I had lunch with her during Butterfield 8. By that time, she had three children, was in her fourth marriage, and she and I were both still only in our mid 20s. She was a young woman with a big nut and had to work responsibly to meet it. The film roles available were not up to her; they were simply what was available. Over our tuna salad I suggested Nicole Diver in Tender Is The Night as one more Fitzgerald heroine perfect for her. “Eddie and I want it,” she said, “but David owns it and he wants Jennifer to do it, and she’s too old.” Getting good parts was not simple.

As an instinctual actress her very instinctual not-so-private life may have dictated the sort of films she wanted to do or would be believable in or be offered. Perhaps marriage to Mike Todd had coarsened her. She was no longer the romantic girl of The Last Time I Saw Paris. So, while she could write her own ticket, what actual destinations were available?

People came to Elizabeth Taylor’s films to mark the progress of her beauty, inner and outer. No one ever, off screen or on, got more attention. On screen she was gorgeous. Off screen, so beautiful, I could see she was actually un-photogenic. But by Butterfield 8, everyone knew everything that could be known about her. The inner beauty had largely disappeared. So, and with all of that, plum roles did not come along every year. But one did in 1966 when she played Martha. If she had to campaign to get Giant, and she did, she certainly had to campaign to get Martha, and to get Burton hired. It was the perfect film for Bette Davis who was the right age. Taylor twenty years too young, 31, but, stronger than dirt, got it.
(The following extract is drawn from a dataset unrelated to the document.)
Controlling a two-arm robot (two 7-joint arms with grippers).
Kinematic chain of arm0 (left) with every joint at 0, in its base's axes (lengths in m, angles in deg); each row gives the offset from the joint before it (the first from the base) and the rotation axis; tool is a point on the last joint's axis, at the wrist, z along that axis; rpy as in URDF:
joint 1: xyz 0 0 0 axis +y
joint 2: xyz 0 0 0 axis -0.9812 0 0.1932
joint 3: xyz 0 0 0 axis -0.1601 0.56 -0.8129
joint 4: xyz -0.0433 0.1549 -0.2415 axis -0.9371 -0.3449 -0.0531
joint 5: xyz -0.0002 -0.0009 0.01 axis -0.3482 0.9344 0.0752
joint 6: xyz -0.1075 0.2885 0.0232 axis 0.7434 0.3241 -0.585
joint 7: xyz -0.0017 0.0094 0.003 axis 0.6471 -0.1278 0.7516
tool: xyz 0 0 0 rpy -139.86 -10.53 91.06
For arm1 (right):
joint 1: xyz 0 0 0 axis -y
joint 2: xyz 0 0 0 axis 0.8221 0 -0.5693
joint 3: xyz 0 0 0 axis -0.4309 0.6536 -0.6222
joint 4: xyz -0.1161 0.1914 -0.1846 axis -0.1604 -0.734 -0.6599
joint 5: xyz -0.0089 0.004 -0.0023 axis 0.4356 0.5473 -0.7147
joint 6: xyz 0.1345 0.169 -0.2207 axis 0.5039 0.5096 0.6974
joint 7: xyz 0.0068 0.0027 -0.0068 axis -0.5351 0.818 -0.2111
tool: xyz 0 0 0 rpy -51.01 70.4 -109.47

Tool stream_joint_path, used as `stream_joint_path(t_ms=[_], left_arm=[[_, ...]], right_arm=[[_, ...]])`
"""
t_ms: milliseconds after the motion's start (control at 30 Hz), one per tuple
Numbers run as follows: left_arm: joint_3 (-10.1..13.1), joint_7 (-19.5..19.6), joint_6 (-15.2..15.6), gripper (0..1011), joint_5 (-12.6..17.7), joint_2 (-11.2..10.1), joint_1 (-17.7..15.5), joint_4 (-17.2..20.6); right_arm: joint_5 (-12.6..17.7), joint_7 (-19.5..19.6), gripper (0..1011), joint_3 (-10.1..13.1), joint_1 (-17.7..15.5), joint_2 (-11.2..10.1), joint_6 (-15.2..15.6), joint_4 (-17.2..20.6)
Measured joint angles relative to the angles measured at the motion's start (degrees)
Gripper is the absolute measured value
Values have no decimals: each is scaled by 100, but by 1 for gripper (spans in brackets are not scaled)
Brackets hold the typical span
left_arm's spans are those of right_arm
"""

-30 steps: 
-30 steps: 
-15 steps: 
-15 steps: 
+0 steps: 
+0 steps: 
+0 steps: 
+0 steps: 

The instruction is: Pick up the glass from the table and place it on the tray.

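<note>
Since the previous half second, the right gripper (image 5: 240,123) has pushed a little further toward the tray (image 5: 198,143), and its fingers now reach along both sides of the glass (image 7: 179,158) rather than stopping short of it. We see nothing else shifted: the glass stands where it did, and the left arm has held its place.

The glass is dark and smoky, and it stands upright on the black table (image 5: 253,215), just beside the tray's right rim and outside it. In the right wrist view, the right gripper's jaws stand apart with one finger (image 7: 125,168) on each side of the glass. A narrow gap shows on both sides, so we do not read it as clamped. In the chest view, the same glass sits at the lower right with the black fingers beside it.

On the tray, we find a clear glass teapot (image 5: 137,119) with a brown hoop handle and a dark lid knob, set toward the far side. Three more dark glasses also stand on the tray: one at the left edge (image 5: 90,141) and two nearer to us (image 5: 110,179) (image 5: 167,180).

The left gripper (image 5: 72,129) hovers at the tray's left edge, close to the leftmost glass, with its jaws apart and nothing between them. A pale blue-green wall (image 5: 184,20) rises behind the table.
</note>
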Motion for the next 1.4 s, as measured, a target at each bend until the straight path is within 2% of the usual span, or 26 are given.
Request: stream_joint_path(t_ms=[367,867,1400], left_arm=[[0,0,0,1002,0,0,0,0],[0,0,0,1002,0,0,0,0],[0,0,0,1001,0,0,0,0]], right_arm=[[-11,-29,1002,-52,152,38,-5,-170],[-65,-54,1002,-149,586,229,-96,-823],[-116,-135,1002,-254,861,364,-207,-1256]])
I saw the original Broadway production of Virginia Woolf. Uta Hagen, also highly experienced, had a raw coarse texture as an actress. She was very good and right for the role. Arthur Hill was completely believable as her scholarly, refined, and more powerless husband. I recall George Grizzard’s Nick as a tennis coach, but he actually teaches biology, and I don’t recall Melinda Dillon at all, which is probably right, since the character tends to paste herself against the wall to get out of the way of the melee.

Taylor is miscast. She doesn’t look 50, but, more importantly, she does not have the instrument, the technique, the training to play it. Instead she plays Martha as though she had an “idea” of what Martha’s character was. But Martha is not a character; she is a figure in an allegory. Besides, since she is not within Taylor’s aesthetic realm, Taylor can’t really play her instinctually. Instead, she flings herself about in the role at fishwife pitch and gets all the swearwords wrong. Elizabeth Taylor was built for survival; it is her virtue and her vice; the same is true of Martha. Taylor drew on her own strength for survival, but Martha drew only on her own weakness. Martha is weakness miming strength. Either here or elsewhere, Elizabeth Taylor was never that.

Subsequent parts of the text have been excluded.